# Fandango Problem



## merrickw (Jul 29, 2002)

Anyone else having a problem using Fandango on TiVo?

No movie information is showing up in "Now in Theaters", "Opening This Week" or "Browse Theaters". However, the list of theaters does show up correctly. Since no movies show up, no showtimes show up either.


----------



## nwellner (Jan 29, 2006)

Yup, same problem here.


----------



## Dan203 (Apr 17, 2000)

Same here.

Dan


----------



## S3-2501 (Jun 2, 2007)

I am also having problems accessing the Fandango listings on my S3.


----------



## Royal2000H (Jul 1, 2007)

tonight was my first time trying to access it (had to put in my zip) so i thought it wouldn't have the info on the spot. Turns out it's a common problem....

S2 DT


----------



## TiVo'Brien (Feb 8, 2002)

Not working here, either.


----------



## theguru1974 (Apr 9, 2002)

Finally worked for me tonight for the 1st time since getting my new Tivo HD this weekend. Server outage perhaps?

Eric


----------



## merrickw (Jul 29, 2002)

Seems to be working here, too. 

Although I found another potential bug in the app. When I was trying to get it to work, I tried several zip codes. On my last attempt I entered a zip code that doesn't exist. 

Now the application crashes when trying to enter a new zip; that screen won't load. I'll forward that off to Fandango tech support.


----------



## rockymountaind (Sep 10, 2007)

merrickw said:


> Seems to be working here, too.
> 
> Although I found another potential bug in the app. When I was trying to get it to work, I tried several zip codes. On my last attempt I entered a zip code that doesn't exist.
> 
> Now the application crashes when trying to enter a new zip; that screen won't load. I'll forward that off to Fandango tech support.
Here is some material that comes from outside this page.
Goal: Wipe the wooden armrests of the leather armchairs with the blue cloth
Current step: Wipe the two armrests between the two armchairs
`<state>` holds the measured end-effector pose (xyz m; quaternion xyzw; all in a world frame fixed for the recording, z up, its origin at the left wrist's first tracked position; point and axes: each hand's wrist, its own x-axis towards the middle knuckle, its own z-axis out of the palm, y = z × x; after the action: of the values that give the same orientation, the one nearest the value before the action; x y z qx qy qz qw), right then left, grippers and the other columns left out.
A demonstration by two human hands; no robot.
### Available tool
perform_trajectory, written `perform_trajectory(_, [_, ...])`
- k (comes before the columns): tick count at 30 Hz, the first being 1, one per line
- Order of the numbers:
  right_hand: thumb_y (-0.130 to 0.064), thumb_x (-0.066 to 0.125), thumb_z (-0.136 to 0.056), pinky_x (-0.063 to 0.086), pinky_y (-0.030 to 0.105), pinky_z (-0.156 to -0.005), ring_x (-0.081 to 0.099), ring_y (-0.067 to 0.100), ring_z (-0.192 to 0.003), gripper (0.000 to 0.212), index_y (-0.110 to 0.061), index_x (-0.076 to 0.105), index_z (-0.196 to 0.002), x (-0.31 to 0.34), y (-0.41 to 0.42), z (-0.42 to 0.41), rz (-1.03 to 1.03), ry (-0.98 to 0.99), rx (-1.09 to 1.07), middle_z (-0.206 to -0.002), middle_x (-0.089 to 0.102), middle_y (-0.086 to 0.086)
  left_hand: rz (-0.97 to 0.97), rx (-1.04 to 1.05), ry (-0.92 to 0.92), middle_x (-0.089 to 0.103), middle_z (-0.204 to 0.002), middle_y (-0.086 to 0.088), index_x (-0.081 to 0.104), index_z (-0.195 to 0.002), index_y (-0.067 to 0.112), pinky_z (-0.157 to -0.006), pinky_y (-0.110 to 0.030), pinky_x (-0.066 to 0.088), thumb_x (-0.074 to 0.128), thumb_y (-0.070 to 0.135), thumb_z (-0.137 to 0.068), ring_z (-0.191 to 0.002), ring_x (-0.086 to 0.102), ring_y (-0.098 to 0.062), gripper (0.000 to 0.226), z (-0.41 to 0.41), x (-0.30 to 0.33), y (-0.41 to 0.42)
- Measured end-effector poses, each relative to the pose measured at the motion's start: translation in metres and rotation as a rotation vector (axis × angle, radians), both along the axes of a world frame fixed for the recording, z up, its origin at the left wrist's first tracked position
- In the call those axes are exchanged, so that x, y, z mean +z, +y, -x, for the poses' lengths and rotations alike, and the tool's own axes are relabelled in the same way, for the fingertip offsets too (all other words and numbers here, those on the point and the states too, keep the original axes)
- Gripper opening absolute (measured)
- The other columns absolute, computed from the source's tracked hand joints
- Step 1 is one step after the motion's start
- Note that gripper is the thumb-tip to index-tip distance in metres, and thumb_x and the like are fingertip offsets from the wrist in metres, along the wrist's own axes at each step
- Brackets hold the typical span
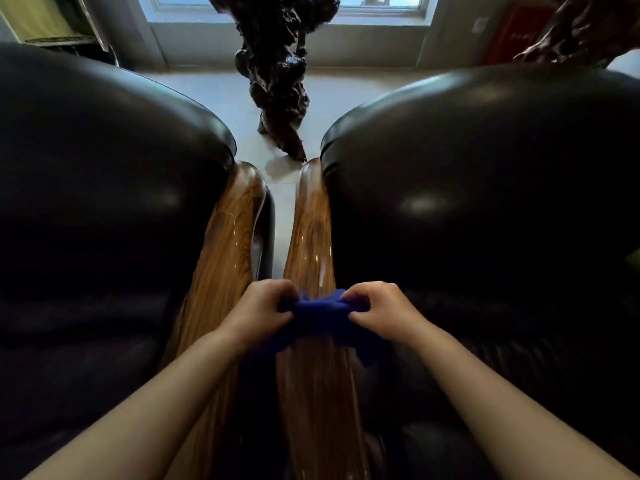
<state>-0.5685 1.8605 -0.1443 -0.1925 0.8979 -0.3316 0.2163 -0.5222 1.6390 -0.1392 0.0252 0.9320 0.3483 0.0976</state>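
Your two bare forearms run up from the near corners and converge toward the middle. Both wrists are roughly straight, backs of the hands up, knuckles pointing to the far side.

Your left hand [258, 308] is curled closed, fingers bent under and thumb pressed in, pinching the left end of the blue cloth [313, 315]. Your right hand [377, 306] mirrors it: fingers folded tight, thumb underneath, gripping the right end. The hands sit close together, with a short bunched span of cloth between them.

The cloth lies across the right wooden armrest [311, 237], just near the middle of its length. It is crumpled at the top between your fists; loose edges hang down to the near side, one flap dropping off the right edge of the wood. Whether the cloth is pressed flat on the wood or held slightly above it cannot be told.

The left wooden armrest [228, 244] lies just beside it, a narrow gap of pale floor [280, 206] between the two at the far end. Your left wrist crosses over this armrest.

Left armchair [104, 188] and right armchair [485, 202], dark glossy leather, flank the armrests. Beyond them, far centre, a dark gnarled wood sculpture [277, 74] stands on the floor below a window [381, 3].
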Motion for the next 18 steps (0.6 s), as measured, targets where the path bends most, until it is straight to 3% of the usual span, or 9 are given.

I entered a valid, but newish (july 06) zip code. It didn't like it, and now I'm getting the same app crash when trying to enter a different one.

Did you ever get any feedback?


----------



## merrickw (Jul 29, 2002)

rockymountaind said:


> I entered a valid, but newish (july 06) zip code. It didn't like it, and now I'm getting the same app crash when trying to enter a different one.
> 
> Did you ever get any feedback?


No response from Fandango on this. The app still crashes on trying to change the zip. Fortunately I have another TiVo with a good zip and I use that. It would be nice to have this fixed, though. I did my time calling Fandango and TiVo support last time. I'm out.


----------



## rockymountaind (Sep 10, 2007)

merrickw said:


> No response from Fandango on this. The app still crashes on trying to change the zip. Fortunately I have another TiVo with a good zip and I use that. It would be nice to have this fixed, though. I did my time calling Fandango and TiVo support last time. I'm out.


Thanks. I'll call and play the new customer card.


----------



## merrickw (Jul 29, 2002)

Browse and Buy Movie Tickets - BUG

This feature is still broken on one of my TiVos. I had entered a zip code which is not a valid zip (accidentally) and now this feature will not allow me to edit the zip. All screens go to this error screen: 

"An error occurred while running the application. The application closed during a read (0x50006)."

Does TiVo support this feature? How can I reset the zip code?


----------



## Fofer (Oct 29, 2000)

This app _still_ doesn't work. It crashes as soon as I move the arrow down once.

Good job, TiVo :down:


----------



## Phantom Gremlin (Jun 20, 2002)

Fofer said:


> This app _still_ doesn't work. It crashes as soon as I move the arrow down once.
> 
> Good job, TiVo :down:


If I want to use Fandango, I simply point Firefox on my laptop to FANDANGO and am quite happy with the results.

I use TiVo for recording from TV. I don't use it for Amazon or Netflix or Fandango or whatever else it may or may not have.

Once you grok that TiVos are *great* for time shifting but *suck* for all the ancillary stuff, then you will be a much much happier person.


----------